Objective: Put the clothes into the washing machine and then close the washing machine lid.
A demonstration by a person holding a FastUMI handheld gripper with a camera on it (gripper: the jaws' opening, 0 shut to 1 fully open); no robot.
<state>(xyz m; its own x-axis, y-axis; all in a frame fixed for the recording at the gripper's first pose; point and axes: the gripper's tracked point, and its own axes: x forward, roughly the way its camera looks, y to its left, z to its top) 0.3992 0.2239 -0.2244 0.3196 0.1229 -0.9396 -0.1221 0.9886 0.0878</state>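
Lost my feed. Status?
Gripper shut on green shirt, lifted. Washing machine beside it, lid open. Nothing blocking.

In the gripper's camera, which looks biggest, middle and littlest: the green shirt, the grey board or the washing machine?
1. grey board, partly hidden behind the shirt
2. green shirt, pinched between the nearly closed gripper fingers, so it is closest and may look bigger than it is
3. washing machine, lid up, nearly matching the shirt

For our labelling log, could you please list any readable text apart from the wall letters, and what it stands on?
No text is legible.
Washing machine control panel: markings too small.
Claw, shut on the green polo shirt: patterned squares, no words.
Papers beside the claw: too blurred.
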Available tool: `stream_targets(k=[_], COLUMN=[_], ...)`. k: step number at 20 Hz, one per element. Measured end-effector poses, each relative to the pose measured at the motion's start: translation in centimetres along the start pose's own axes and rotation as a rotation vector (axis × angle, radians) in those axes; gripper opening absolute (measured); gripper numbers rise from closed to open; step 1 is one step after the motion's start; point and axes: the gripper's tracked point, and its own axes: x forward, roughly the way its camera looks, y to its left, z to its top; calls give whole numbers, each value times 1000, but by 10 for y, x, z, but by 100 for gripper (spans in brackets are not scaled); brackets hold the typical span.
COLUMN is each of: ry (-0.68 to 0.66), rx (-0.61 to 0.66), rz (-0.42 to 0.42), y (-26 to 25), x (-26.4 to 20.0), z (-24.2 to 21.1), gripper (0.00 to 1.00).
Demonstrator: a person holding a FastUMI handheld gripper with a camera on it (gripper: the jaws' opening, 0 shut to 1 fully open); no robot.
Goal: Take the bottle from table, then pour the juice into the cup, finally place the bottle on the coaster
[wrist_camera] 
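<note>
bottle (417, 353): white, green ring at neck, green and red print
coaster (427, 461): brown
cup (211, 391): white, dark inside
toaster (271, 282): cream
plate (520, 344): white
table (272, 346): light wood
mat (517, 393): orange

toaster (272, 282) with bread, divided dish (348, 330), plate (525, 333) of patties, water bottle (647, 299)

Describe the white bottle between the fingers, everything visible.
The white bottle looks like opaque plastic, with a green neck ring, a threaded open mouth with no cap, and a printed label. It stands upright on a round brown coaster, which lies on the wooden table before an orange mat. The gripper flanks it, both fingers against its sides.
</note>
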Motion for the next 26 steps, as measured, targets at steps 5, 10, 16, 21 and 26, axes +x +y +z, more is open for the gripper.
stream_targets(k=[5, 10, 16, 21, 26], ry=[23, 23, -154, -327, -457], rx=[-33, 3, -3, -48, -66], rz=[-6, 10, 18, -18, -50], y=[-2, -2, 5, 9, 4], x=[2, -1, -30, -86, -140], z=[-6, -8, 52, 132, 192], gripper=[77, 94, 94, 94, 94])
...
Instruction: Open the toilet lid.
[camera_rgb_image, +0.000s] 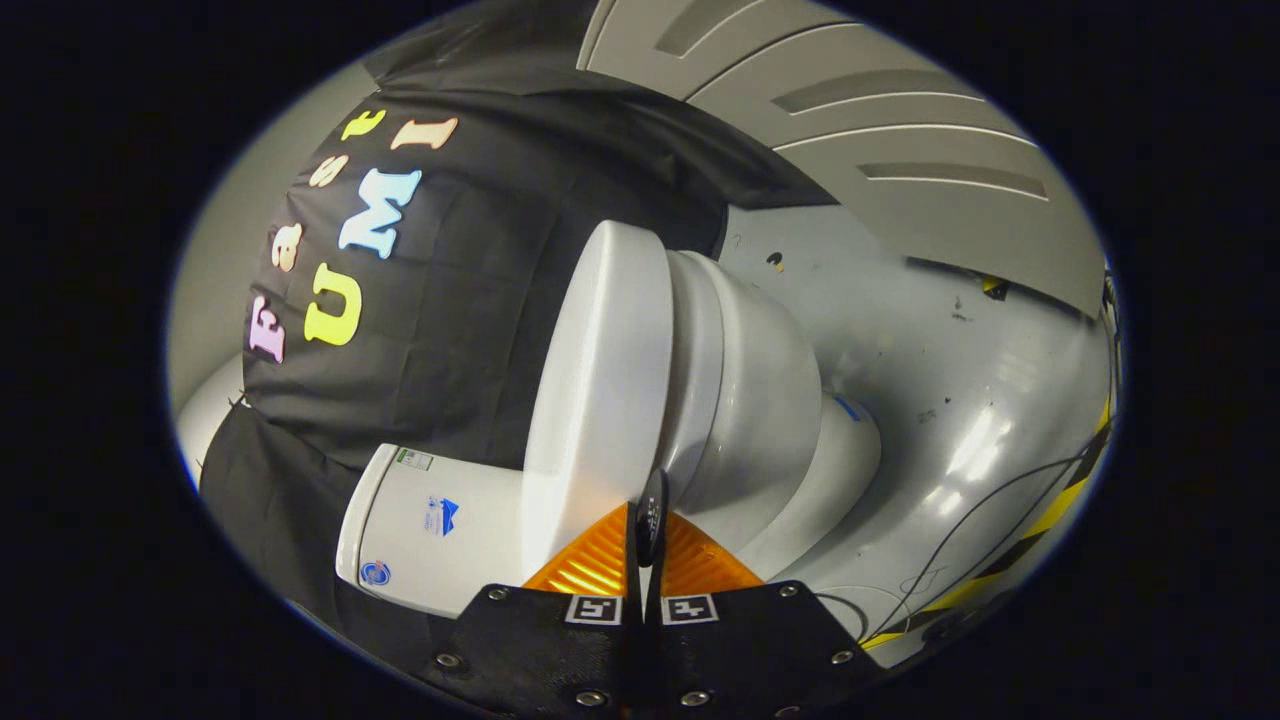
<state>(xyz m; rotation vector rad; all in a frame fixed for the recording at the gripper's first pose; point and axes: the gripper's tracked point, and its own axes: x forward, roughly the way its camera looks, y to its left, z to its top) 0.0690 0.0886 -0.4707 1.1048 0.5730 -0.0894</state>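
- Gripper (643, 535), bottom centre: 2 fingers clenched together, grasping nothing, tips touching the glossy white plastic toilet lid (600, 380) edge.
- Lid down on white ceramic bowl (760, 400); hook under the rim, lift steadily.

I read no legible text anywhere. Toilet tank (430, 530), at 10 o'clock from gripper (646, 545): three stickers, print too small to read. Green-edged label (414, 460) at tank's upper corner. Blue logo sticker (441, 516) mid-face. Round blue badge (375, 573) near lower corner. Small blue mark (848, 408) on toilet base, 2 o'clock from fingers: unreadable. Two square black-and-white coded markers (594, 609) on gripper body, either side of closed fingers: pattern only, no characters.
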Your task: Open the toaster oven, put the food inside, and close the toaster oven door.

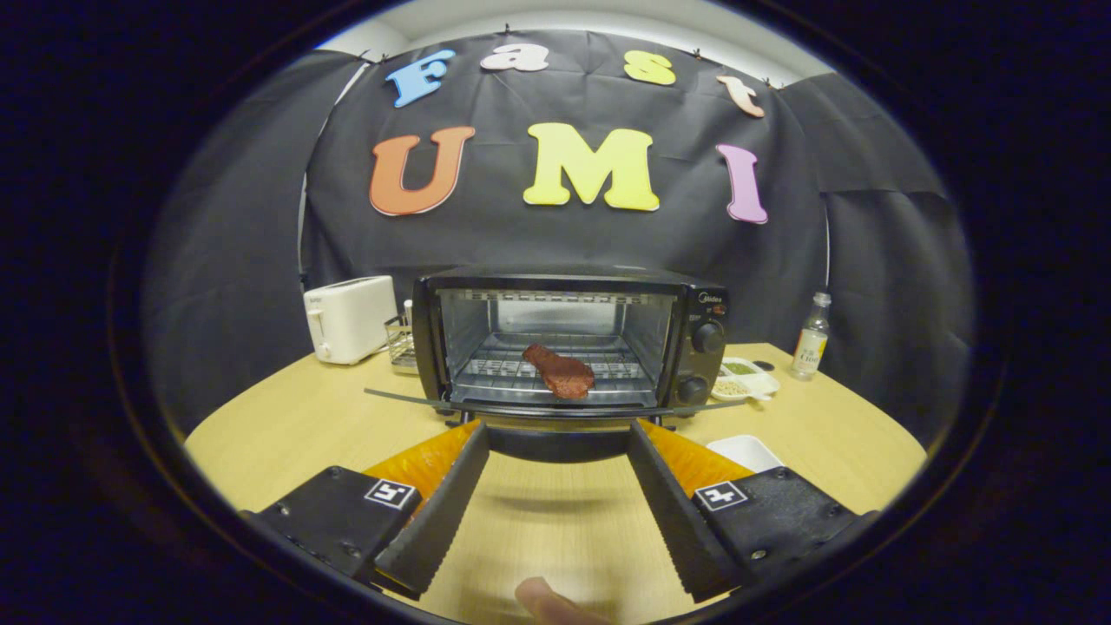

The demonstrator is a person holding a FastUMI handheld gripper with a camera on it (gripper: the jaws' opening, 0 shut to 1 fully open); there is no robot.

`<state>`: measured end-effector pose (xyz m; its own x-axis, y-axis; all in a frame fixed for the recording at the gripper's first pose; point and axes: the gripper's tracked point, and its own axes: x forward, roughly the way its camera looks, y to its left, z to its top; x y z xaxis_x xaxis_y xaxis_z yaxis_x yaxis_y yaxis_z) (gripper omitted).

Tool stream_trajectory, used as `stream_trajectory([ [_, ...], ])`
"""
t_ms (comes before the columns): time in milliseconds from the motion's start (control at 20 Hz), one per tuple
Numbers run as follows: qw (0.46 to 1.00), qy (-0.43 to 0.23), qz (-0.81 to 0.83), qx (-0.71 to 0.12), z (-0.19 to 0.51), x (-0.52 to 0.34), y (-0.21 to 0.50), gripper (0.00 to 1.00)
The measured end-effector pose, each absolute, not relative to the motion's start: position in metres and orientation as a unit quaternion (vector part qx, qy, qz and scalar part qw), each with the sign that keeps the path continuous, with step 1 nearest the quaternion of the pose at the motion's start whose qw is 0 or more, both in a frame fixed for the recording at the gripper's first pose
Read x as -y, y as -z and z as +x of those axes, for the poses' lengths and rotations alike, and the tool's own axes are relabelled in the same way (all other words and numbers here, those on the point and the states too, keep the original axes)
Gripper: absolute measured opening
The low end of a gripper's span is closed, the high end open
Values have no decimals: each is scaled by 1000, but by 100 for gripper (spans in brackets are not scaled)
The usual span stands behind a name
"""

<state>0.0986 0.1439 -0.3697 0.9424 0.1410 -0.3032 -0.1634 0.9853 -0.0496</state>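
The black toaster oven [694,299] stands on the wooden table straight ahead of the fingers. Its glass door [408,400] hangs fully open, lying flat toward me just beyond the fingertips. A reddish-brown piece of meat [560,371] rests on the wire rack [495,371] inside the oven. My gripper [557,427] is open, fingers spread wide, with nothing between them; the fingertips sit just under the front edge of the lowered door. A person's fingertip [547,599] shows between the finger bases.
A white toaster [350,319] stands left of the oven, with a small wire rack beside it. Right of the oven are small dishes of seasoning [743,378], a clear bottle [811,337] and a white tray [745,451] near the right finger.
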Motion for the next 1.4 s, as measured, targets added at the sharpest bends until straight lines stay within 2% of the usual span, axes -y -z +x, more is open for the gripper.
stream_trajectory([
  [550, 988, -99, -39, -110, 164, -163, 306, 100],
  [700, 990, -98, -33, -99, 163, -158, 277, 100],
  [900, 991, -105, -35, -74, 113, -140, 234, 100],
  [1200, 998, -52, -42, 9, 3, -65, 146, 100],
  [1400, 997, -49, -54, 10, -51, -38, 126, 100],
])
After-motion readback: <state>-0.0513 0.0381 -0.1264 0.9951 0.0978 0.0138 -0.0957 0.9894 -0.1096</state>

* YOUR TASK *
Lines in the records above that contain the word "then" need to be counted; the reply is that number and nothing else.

* TASK OUTPUT *
2